## WHAT YOU WILL DO
Set out exactly, line by line, the stretch of data below that begins at the line containing "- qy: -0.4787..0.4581" and ends at the line containing "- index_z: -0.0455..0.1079", with both ends kept.
[DATA SECTION — start]
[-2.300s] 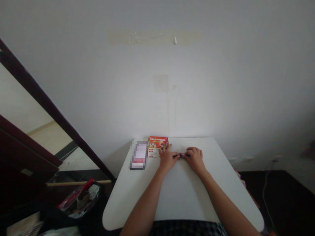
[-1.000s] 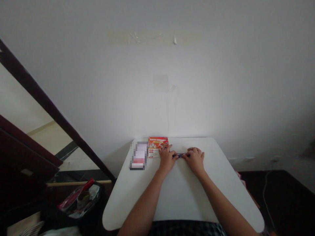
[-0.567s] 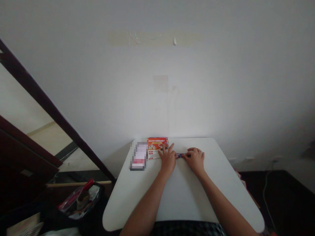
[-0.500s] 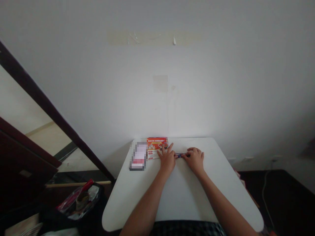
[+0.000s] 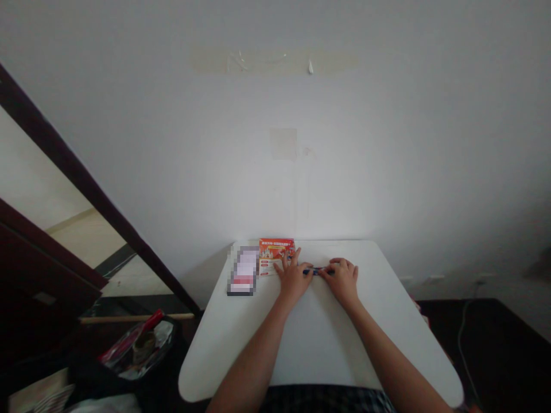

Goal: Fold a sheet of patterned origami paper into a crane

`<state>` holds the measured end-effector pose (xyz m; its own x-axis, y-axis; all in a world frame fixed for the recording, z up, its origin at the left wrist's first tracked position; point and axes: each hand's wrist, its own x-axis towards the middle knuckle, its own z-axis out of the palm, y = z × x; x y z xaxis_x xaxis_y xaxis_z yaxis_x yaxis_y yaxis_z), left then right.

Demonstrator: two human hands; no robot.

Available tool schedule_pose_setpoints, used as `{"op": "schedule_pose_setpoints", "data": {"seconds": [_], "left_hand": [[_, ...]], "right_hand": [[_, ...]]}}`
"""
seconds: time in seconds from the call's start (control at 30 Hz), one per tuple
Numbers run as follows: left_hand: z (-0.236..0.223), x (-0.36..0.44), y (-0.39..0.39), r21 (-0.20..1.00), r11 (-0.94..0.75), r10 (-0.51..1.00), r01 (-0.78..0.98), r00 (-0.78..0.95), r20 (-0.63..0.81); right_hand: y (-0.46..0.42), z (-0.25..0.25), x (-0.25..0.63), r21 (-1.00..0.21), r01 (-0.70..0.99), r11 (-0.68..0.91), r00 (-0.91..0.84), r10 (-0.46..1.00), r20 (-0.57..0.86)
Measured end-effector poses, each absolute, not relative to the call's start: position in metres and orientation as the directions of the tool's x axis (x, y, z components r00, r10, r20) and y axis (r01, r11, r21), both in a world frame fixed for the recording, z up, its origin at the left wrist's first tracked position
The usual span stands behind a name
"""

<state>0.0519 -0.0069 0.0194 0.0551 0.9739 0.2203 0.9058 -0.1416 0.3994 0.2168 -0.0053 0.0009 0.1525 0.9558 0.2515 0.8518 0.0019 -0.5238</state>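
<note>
A slim dark blue stick that looks like a pen (image 5: 317, 271) lies level between my two hands, just above or on the white table. My left hand (image 5: 295, 281) pinches its left part with thumb and a finger, while its other fingers spread out over the edge of a red and white printed leaflet (image 5: 275, 248). The right end is pinched by my right hand (image 5: 344, 279), its remaining fingers loosely bent. My fingers hide both ends of the stick.
Left of the leaflet lies a phone (image 5: 244, 269), its screen blurred out. The white table (image 5: 318, 344) stands against a pale wall (image 5: 365, 143). On the floor at left sits an open bag of items (image 5: 142, 347); a cable (image 5: 462, 332) hangs at right.
My left hand has shifted slightly right along the stick, and more of the stick shows by its fingers. My right hand is almost in the same place. The view has tilted a little.
</note>
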Motion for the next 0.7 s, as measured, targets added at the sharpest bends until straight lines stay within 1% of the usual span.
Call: {"op": "schedule_pose_setpoints", "data": {"seconds": [0.13, 0.27, 0.43, 0.7], "left_hand": [[0.0216, 0.0500, -0.0056, 0.400, -0.125, 0.973, 0.908, 0.033, 0.230], [0.0224, 0.0494, -0.0030, 0.406, -0.116, 0.978, 0.907, 0.033, 0.207], [0.0217, 0.0502, -0.0027, 0.380, -0.125, 0.978, 0.916, 0.049, 0.203], [0.0185, 0.0509, -0.0020, 0.381, -0.142, 0.974, 0.914, 0.059, 0.220]], "right_hand": [[-0.0066, 0.0023, 0.2160, -0.521, 0.854, -0.002, 0.156, 0.955, 0.252], [-0.0080, 0.0024, 0.2142, -0.509, 0.861, -0.011, 0.164, 0.952, 0.258], [-0.0110, 0.0039, 0.2121, -0.477, 0.879, -0.010, 0.157, 0.950, 0.268], [-0.0116, 0.0073, 0.2109, -0.448, 0.894, -0.019, 0.151, 0.954, 0.260]]}}
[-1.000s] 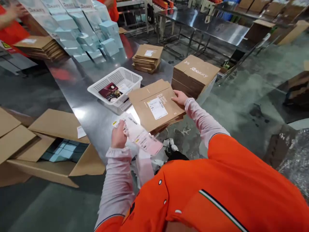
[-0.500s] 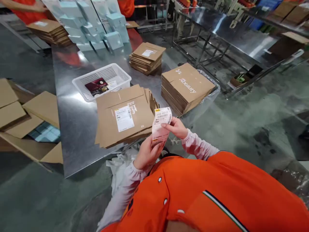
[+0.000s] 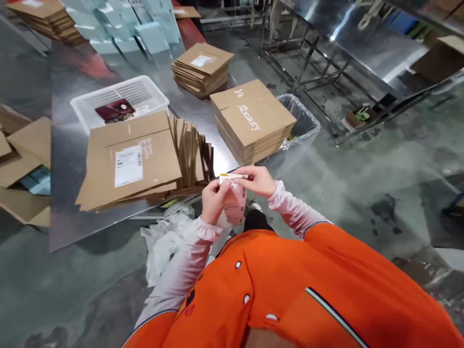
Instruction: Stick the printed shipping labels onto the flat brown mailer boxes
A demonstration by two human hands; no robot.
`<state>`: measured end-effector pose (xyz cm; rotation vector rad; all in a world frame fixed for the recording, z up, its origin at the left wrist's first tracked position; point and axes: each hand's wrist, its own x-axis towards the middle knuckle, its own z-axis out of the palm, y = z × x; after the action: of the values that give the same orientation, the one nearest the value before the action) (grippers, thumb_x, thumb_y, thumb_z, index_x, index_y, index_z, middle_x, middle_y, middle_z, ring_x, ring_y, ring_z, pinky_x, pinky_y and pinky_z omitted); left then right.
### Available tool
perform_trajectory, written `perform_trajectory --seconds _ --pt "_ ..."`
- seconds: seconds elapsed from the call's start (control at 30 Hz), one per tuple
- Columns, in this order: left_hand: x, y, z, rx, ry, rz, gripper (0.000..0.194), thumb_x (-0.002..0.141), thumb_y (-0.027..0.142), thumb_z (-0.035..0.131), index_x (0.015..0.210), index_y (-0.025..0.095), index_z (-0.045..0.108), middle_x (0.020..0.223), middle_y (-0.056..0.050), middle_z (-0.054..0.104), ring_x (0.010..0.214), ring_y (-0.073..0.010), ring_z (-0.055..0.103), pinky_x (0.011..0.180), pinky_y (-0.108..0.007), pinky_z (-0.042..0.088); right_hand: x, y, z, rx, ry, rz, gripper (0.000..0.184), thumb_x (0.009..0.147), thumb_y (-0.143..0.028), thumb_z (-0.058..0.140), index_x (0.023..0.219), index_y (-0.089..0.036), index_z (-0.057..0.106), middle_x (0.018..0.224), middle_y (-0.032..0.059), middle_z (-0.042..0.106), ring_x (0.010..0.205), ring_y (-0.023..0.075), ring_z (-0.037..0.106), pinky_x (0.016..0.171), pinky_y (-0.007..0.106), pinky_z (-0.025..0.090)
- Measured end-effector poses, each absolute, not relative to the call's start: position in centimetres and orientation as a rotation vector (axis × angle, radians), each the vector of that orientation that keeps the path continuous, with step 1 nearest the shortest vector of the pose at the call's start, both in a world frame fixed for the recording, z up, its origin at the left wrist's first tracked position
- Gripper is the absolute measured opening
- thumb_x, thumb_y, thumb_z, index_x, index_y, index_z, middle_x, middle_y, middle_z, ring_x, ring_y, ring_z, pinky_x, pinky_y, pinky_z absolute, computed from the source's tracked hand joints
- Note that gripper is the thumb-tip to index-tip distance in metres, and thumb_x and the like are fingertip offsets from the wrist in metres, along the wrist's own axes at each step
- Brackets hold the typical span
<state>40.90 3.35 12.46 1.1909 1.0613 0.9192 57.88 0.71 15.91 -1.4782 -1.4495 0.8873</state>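
The left hand (image 3: 214, 200) and right hand (image 3: 256, 181) are close together, and both pinch a thin strip of paper labels (image 3: 234, 200). It is held just past the edge of the shiny steel table (image 3: 67, 212), near a fanned pile of flat brown cardboard boxes (image 3: 126, 162).

An orange short-sleeved work shirt (image 3: 290, 280) has white snap buttons (image 3: 238, 265), a dark-and-white striped trim (image 3: 335, 317), and dark-edged sleeves over pale pink long undersleeves (image 3: 181, 261).
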Motion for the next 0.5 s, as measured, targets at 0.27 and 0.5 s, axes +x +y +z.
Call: perform_trajectory --seconds 0.27,0.5 --pt "55.8 4.1 12.5 1.011 1.275 1.188 0.034 0.068 0.045 0.076 0.065 0.015 0.059 0.059 0.002 0.055 0.056 -0.01 0.047 0.054 -0.022 0.038 71.6 6.8 17.6 -1.343 -1.61 0.906 0.03 0.073 -0.047 0.074 0.074 -0.017 0.074 0.082 0.0059 0.071 0.075 0.0157 0.064 0.07 0.027 0.051" --pt "64.7 7.1 11.1 0.461 1.179 1.195 0.05 0.051 0.048 0.087 0.077 0.01 0.068 0.073 -0.006 0.069 0.061 -0.0143 0.06 0.059 -0.027 0.048 79.7 24.2 15.8 -1.415 -1.811 0.761 0.037 0.059 -0.049 0.083 0.071 -0.016 0.071 0.093 0.0071 0.064 0.09 0.0205 0.062 0.087 0.036 0.052"
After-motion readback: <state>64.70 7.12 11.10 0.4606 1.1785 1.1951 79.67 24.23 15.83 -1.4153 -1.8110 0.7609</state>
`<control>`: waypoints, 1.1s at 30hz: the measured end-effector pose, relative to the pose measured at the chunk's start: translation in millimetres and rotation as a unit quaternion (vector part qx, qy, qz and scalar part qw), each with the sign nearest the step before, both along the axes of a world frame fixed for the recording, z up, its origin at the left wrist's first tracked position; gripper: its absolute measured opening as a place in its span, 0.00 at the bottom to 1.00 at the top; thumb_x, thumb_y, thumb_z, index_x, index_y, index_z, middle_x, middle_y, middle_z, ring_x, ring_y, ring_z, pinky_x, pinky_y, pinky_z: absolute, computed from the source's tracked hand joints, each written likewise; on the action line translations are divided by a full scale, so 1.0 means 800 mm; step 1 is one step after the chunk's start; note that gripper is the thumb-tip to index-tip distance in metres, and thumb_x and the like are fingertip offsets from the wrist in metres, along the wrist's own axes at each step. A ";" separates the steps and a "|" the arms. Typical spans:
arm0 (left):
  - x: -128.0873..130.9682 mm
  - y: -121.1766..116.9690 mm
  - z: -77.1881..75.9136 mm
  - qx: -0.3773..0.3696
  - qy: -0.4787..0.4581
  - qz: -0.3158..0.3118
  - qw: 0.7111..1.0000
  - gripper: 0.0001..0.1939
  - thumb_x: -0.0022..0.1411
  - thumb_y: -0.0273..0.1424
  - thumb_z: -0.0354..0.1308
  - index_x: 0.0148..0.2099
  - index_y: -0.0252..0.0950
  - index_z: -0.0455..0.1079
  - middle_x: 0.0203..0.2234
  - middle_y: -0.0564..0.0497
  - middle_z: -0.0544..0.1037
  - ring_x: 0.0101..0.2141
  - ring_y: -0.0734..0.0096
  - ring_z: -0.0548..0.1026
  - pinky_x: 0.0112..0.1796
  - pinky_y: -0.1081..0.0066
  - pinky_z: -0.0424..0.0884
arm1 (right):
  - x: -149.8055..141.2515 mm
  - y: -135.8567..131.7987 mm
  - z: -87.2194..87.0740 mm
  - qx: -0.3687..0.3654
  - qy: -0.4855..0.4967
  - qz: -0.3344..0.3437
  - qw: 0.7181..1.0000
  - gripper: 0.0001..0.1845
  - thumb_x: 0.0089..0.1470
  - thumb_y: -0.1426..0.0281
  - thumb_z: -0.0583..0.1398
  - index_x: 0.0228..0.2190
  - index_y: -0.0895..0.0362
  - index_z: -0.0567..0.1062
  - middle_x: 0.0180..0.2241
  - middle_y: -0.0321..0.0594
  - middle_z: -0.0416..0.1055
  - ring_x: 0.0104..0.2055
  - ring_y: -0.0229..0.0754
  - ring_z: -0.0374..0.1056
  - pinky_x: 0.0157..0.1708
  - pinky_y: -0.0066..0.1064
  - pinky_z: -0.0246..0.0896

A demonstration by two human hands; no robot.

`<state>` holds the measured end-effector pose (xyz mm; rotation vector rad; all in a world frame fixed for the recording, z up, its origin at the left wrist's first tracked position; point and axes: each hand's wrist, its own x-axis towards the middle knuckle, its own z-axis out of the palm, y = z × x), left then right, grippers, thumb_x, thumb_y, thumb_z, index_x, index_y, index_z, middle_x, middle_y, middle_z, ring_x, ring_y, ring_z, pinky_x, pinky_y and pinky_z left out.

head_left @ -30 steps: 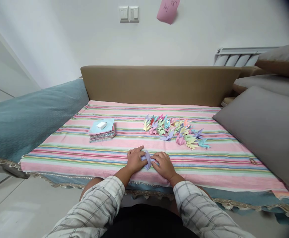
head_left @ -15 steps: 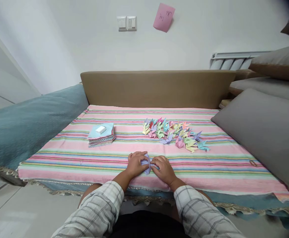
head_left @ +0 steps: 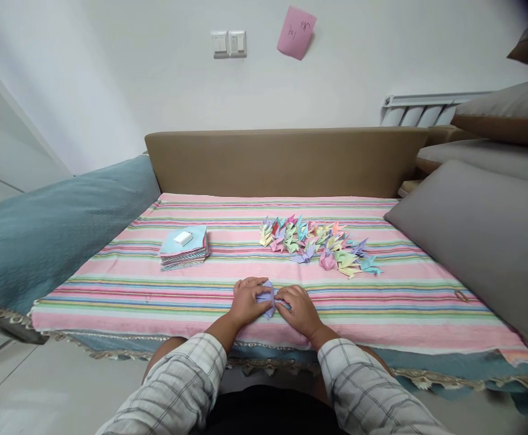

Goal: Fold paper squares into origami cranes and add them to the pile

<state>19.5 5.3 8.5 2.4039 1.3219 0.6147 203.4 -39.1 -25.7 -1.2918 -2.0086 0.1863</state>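
Observation:
A small folded piece of purple origami paper (head_left: 267,300) lies on the striped cloth (head_left: 146,329) between my two hands. My left hand (head_left: 247,301) holds its left side, with thumb and fingers closed on the paper. On the opposite side, my right hand (head_left: 298,307) pinches the paper's right edge between thumb and fingertips. Parts of the paper are hidden under the fingers. Beyond my hands, to the right, sits a cluster of several folded paper cranes (head_left: 307,241) in many colours.
A stack of square paper (head_left: 185,258) with a small white object (head_left: 183,238) on top lies at left. Grey cushions (head_left: 481,241) are piled at right. A brown backrest (head_left: 286,163) runs along the back, a blue-covered armrest (head_left: 64,223) at left. A small brown loop (head_left: 462,295) lies near the cushion.
The purple paper looks more opened out on its left side, and my left hand's fingers have come down over it. The camera view has tilted slightly upward.

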 end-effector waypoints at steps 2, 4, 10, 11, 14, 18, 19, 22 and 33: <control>0.000 0.001 0.000 0.011 -0.005 -0.006 1.000 0.17 0.48 0.37 0.64 0.43 0.46 0.75 0.54 0.53 0.69 0.54 0.58 0.64 0.56 0.54 0.53 | 0.000 0.000 0.000 0.000 0.000 -0.001 1.000 0.07 0.54 0.68 0.58 0.35 0.54 0.74 0.38 0.40 0.72 0.42 0.44 0.63 0.44 0.37 0.55; 0.000 0.003 0.001 0.016 -0.013 -0.017 1.000 0.17 0.47 0.37 0.65 0.42 0.45 0.75 0.56 0.53 0.66 0.54 0.59 0.64 0.56 0.55 0.54 | 0.000 0.000 0.000 0.001 0.000 -0.002 1.000 0.06 0.54 0.68 0.58 0.35 0.54 0.74 0.38 0.40 0.72 0.42 0.44 0.63 0.44 0.37 0.55; -0.001 0.013 -0.003 0.009 -0.032 -0.055 0.998 0.15 0.47 0.36 0.65 0.40 0.44 0.75 0.54 0.52 0.69 0.53 0.58 0.65 0.55 0.55 0.56 | 0.000 0.000 0.002 -0.001 0.004 0.000 1.000 0.07 0.55 0.67 0.57 0.35 0.54 0.74 0.38 0.41 0.73 0.42 0.45 0.63 0.43 0.37 0.55; -0.001 0.015 -0.004 0.010 -0.036 -0.060 0.997 0.16 0.47 0.36 0.65 0.41 0.44 0.75 0.53 0.52 0.70 0.53 0.58 0.65 0.55 0.55 0.57 | 0.000 0.000 0.002 -0.001 0.006 0.001 1.000 0.07 0.55 0.67 0.58 0.35 0.54 0.74 0.38 0.41 0.73 0.42 0.45 0.63 0.43 0.37 0.55; -0.002 0.018 -0.009 0.015 -0.048 -0.070 0.996 0.18 0.48 0.36 0.65 0.44 0.45 0.75 0.51 0.51 0.72 0.52 0.58 0.67 0.55 0.55 0.57 | 0.000 -0.001 0.003 -0.001 0.011 0.003 1.000 0.07 0.54 0.68 0.58 0.35 0.54 0.74 0.37 0.40 0.73 0.41 0.45 0.63 0.43 0.37 0.55; -0.005 0.019 -0.013 0.017 -0.061 -0.074 0.995 0.19 0.48 0.36 0.65 0.45 0.45 0.74 0.51 0.52 0.73 0.52 0.58 0.66 0.54 0.55 0.57 | 0.000 -0.001 0.005 -0.001 0.012 0.003 1.000 0.06 0.53 0.68 0.58 0.35 0.54 0.74 0.37 0.40 0.73 0.41 0.45 0.63 0.43 0.37 0.56; -0.006 0.019 -0.013 0.014 -0.063 -0.077 0.995 0.19 0.48 0.36 0.65 0.45 0.45 0.74 0.51 0.52 0.73 0.52 0.58 0.66 0.54 0.55 0.57 | 0.000 -0.001 0.005 -0.001 0.013 0.003 1.000 0.06 0.53 0.68 0.59 0.35 0.54 0.74 0.37 0.40 0.73 0.41 0.45 0.63 0.43 0.37 0.56; -0.012 0.018 -0.011 -0.003 -0.067 -0.092 0.994 0.18 0.49 0.41 0.65 0.44 0.45 0.75 0.51 0.51 0.73 0.53 0.57 0.65 0.54 0.54 0.56 | 0.001 -0.001 0.005 -0.003 0.012 0.003 1.000 0.06 0.54 0.68 0.58 0.34 0.54 0.74 0.37 0.40 0.73 0.41 0.45 0.63 0.43 0.38 0.55; -0.019 0.002 -0.005 0.045 -0.028 -0.138 0.989 0.31 0.32 0.51 0.69 0.41 0.45 0.76 0.56 0.47 0.67 0.52 0.51 0.63 0.53 0.53 0.55 | 0.002 0.001 0.002 -0.002 0.013 0.004 1.000 0.07 0.54 0.68 0.57 0.34 0.54 0.75 0.37 0.40 0.73 0.42 0.45 0.64 0.44 0.38 0.56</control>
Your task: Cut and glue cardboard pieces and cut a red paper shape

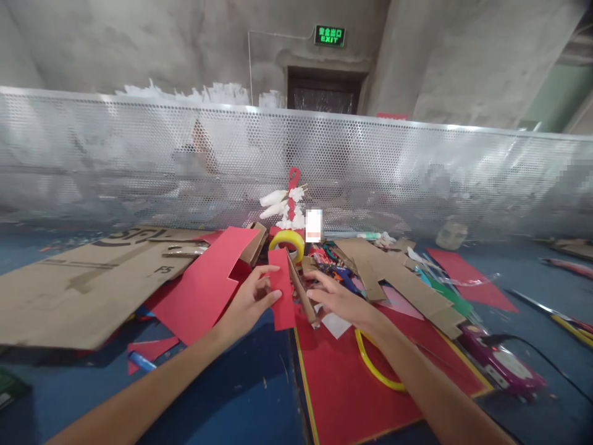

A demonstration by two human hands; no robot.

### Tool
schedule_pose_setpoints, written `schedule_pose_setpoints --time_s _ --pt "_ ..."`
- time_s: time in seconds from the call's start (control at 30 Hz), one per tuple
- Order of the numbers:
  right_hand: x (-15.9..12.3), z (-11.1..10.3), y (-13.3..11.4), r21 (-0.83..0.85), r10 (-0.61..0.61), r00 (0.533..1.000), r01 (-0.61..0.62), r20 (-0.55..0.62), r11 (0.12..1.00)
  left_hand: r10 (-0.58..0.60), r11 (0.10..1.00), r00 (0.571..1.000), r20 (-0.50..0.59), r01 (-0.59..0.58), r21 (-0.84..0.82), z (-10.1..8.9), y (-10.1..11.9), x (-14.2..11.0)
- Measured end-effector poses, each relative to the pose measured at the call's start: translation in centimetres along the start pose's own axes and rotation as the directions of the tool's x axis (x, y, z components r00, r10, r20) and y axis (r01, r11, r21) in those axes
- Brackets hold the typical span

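Note:
My left hand (pixel 252 301) pinches a small upright piece of red paper (pixel 282 303) between thumb and fingers. My right hand (pixel 340 300) rests just right of it, fingers curled near a brown cardboard strip (pixel 303 300) that leans against the red piece; whether the fingers grip the strip is hidden. A roll of yellow tape (pixel 287 244) sits just behind the red piece. Both hands hover over a red board (pixel 343 383) lying on the blue table.
Large cardboard sheet (pixel 78 284) and a red card sheet (pixel 206 287) lie at left. Cardboard offcuts (pixel 393 272), a yellow loop (pixel 373 364) and a purple glue gun (pixel 498 361) with black cord are at right. A perforated metal screen (pixel 417 167) closes the table's far side.

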State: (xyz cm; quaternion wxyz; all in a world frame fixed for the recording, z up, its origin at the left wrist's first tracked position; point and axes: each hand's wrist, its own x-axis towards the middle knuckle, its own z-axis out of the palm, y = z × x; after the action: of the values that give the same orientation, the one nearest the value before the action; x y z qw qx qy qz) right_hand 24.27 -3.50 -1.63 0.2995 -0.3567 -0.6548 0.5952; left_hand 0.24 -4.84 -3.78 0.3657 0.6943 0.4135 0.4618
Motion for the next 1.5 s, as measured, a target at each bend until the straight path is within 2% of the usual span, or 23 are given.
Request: schedule_pose_setpoints --time_s 0.1,0.27,0.37,0.47,0.57,0.67,0.8,0.9,0.97,1.03,1.2,1.4,1.5 --pt "0.0 1.4 0.1 0.136 -0.019 0.997 0.008 0.075 0.991 -0.042 0.991 0.999 0.007 0.042 -0.126 0.6 -0.2 -0.1" --pt "0.1 2.4 0.1 0.190 -0.020 0.997 0.005 0.080 0.982 -0.046 0.993 0.999 0.014 0.047 -0.105 0.8 -0.6 -0.2" --pt "0.2 2.6 0.4 0.131 -0.047 0.999 0.044 0.019 0.990 -0.040 0.999 0.997 0.069 0.041 -0.018 0.8 -0.1 -0.4" --pt "0.4 2.8 0.9 0.093 -0.063 0.997 0.067 -0.038 0.993 0.005 0.997 0.996 0.088 -0.012 0.078 0.9 0.4 -0.8" --pt "0.7 2.7 1.3 0.134 -0.079 0.987 0.097 -0.138 0.986 0.044 0.999 0.997 0.058 -0.046 0.024 1.0 0.5 -0.8" --pt "1.1 2.3 1.5 0.153 -0.126 0.967 0.162 -0.221 0.975 -0.020 0.999 0.993 0.116 0.025 -0.039 1.0 0.2 -0.8" --pt "1.5 1.6 1.3 0.200 -0.150 0.951 0.208 -0.272 0.958 -0.081 0.997 0.977 0.197 0.081 0.008 0.7 0.0 -0.8" --pt "1.5 0.7 1.0 0.237 -0.155 0.904 0.265 -0.399 0.935 -0.068 0.993 0.972 0.223 0.043 0.113 0.5 0.4 -0.9" --pt "1.4 0.1 0.8 0.199 -0.168 0.870 0.287 -0.463 0.937 -0.059 0.987 0.969 0.241 0.020 0.163 0.3 0.7 -0.9" --pt "1.3 -0.4 0.7 0.154 -0.185 0.865 0.285 -0.466 0.946 -0.057 0.982 0.971 0.230 0.013 0.189 0.2 0.7 -0.9" --pt "1.0 -0.7 0.4 0.115 -0.197 0.888 0.266 -0.416 0.957 -0.049 0.984 0.984 0.170 0.018 0.180 0.0 0.3 -0.7" --pt "0.9 -0.5 0.0 0.088 -0.223 0.890 0.279 -0.398 0.956 -0.001 0.968 0.983 0.182 -0.045 0.246 -0.3 0.3 -0.5" --pt "0.8 -0.5 -0.1 0.086 -0.228 0.894 0.281 -0.385 0.956 -0.020 0.966 0.983 0.183 -0.028 0.257 -0.4 0.4 -0.5"
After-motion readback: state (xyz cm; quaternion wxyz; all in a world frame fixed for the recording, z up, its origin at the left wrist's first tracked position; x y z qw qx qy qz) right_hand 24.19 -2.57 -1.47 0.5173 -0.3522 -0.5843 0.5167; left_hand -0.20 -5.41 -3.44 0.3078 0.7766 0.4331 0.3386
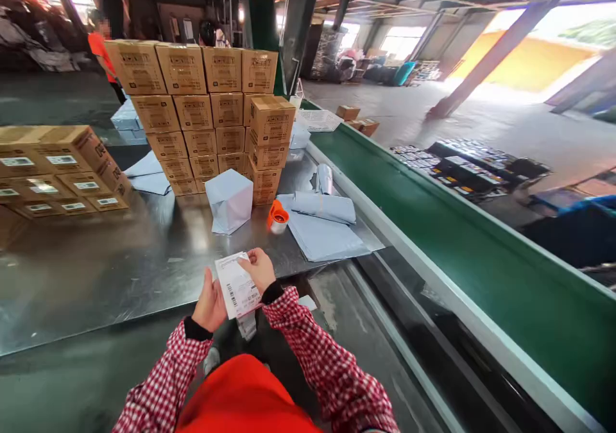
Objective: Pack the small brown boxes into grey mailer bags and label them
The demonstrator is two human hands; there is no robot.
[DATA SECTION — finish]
## SOLVED EXERCISE
  - qy: -0.4787..0.4581
  - qz: -0.3158..0.3118
  - qw: 0.7111..1.0000
  - gripper: 0.0001..0.1939
  - thumb_x: -0.0022..0.1411
  - thumb_y: -0.0273..0.1424
  - thumb_z: -0.0354..0.1308
  - index_x: 0.0148..0.2099
  - index_y: -0.0252..0.0950
  - index_z: -0.0455..0.1079

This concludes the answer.